PROBLEM REQUIREMENTS
Reproduce each line of the data exactly as it is.
-- -- --
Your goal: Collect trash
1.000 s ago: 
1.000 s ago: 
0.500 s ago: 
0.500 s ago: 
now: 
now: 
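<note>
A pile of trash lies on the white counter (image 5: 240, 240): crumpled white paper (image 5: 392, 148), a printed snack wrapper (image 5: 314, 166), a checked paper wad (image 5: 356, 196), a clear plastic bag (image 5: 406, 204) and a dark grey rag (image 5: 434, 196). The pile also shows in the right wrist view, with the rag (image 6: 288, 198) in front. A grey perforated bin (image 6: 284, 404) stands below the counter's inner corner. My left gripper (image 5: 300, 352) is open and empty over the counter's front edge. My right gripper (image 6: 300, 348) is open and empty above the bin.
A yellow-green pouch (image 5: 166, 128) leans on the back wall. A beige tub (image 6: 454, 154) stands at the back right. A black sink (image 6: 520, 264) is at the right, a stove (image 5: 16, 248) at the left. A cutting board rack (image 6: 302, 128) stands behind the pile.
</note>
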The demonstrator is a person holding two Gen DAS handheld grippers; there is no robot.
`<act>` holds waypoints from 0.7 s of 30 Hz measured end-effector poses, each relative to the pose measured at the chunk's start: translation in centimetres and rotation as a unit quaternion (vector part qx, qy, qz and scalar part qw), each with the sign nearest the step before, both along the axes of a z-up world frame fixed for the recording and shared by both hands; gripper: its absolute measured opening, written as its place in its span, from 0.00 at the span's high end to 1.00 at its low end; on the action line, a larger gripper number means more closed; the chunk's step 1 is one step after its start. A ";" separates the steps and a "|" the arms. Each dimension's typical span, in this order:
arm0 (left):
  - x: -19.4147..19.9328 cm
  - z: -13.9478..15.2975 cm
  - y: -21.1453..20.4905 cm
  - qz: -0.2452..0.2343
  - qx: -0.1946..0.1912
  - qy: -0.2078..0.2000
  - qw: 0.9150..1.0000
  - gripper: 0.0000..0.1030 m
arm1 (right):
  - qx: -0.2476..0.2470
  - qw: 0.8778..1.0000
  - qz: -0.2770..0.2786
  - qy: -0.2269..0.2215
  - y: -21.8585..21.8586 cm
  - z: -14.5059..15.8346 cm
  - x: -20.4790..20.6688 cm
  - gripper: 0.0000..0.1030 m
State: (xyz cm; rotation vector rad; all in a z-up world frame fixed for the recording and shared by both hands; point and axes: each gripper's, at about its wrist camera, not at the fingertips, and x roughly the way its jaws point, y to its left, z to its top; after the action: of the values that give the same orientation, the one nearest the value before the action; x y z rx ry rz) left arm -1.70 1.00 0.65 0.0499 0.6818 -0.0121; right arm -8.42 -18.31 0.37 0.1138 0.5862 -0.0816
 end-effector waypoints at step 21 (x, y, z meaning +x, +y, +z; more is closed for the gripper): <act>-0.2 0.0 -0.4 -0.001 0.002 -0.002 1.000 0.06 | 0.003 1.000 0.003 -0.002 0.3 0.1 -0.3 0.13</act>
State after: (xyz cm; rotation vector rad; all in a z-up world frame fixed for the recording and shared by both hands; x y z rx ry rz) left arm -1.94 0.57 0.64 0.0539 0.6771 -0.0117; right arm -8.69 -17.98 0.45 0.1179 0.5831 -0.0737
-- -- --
SOLUTION FOR THIS PROBLEM
Your goal: Collect trash
1.000 s ago: 
1.000 s ago: 
0.500 s ago: 
0.500 s ago: 
now: 
now: 
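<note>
A pile of trash lies on the white counter (image 5: 240, 240): crumpled white paper (image 5: 392, 148), a printed snack wrapper (image 5: 314, 166), a checked paper wad (image 5: 356, 196), a clear plastic bag (image 5: 406, 204) and a dark grey rag (image 5: 434, 196). The pile also shows in the right wrist view, with the rag (image 6: 288, 198) in front. A grey perforated bin (image 6: 284, 404) stands below the counter's inner corner. My left gripper (image 5: 300, 352) is open and empty over the counter's front edge. My right gripper (image 6: 300, 348) is open and empty above the bin.
A yellow-green pouch (image 5: 166, 128) leans on the back wall. A beige tub (image 6: 454, 154) stands at the back right. A black sink (image 6: 520, 264) is at the right, a stove (image 5: 16, 248) at the left. A cutting board rack (image 6: 302, 128) stands behind the pile.
</note>
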The demonstrator is a person holding two Gen DAS handheld grippers; there is no robot.
`<act>` holds waypoints from 0.7 s of 30 Hz measured end-effector poses, each relative to the pose measured at the chunk's start: translation in centimetres and rotation as a unit quaternion (vector part qx, qy, qz and scalar part qw), each with the sign nearest the step before, both along the axes of a z-up world frame fixed for the recording and shared by both hands; gripper: its absolute measured opening, written as its place in its span, from 0.00 at the span's high end to 1.00 at its low end; on the action line, a larger gripper number means more closed; the chunk's step 1 is one step after its start. A ";" separates the steps and a "|" the arms. Each dimension's typical span, in this order:
arm0 (left):
  - x: -19.4147..19.9328 cm
  - z: -13.9478..15.2975 cm
  - y: -21.1453..20.4905 cm
  - qz: -0.2452..0.2343
  - qx: -0.1946..0.1912
  - qy: -0.2078..0.2000
  - qw: 0.9150..1.0000
  - gripper: 0.0000..0.1030 m
arm1 (right):
  - qx: -0.2476..0.2470
  - qw: 0.8778..1.0000
  - qz: -0.2770..0.2786
  - qy: -0.2269..0.2215
  - y: -21.8585..21.8586 cm
  - z: -14.5059..15.8346 cm
  - x: -20.4790..20.6688 cm
  - gripper: 0.0000..0.1030 m
State: (xyz cm; rotation vector rad; all in a z-up world frame fixed for the recording and shared by both hands; point and axes: each gripper's, at about its wrist camera, not at the fingertips, and x roughly the way its jaws point, y to its left, z to its top; after the action: of the values that give the same orientation, the one nearest the value before the action; x y z rx ry rz) left arm -1.70 1.00 0.65 0.0499 0.6818 -0.0121; right arm -8.42 -18.31 0.37 0.1138 0.5862 -0.0816
 end-effector waypoints at step 21 (x, y, z meaning +x, +y, +z; more is closed for the gripper): <act>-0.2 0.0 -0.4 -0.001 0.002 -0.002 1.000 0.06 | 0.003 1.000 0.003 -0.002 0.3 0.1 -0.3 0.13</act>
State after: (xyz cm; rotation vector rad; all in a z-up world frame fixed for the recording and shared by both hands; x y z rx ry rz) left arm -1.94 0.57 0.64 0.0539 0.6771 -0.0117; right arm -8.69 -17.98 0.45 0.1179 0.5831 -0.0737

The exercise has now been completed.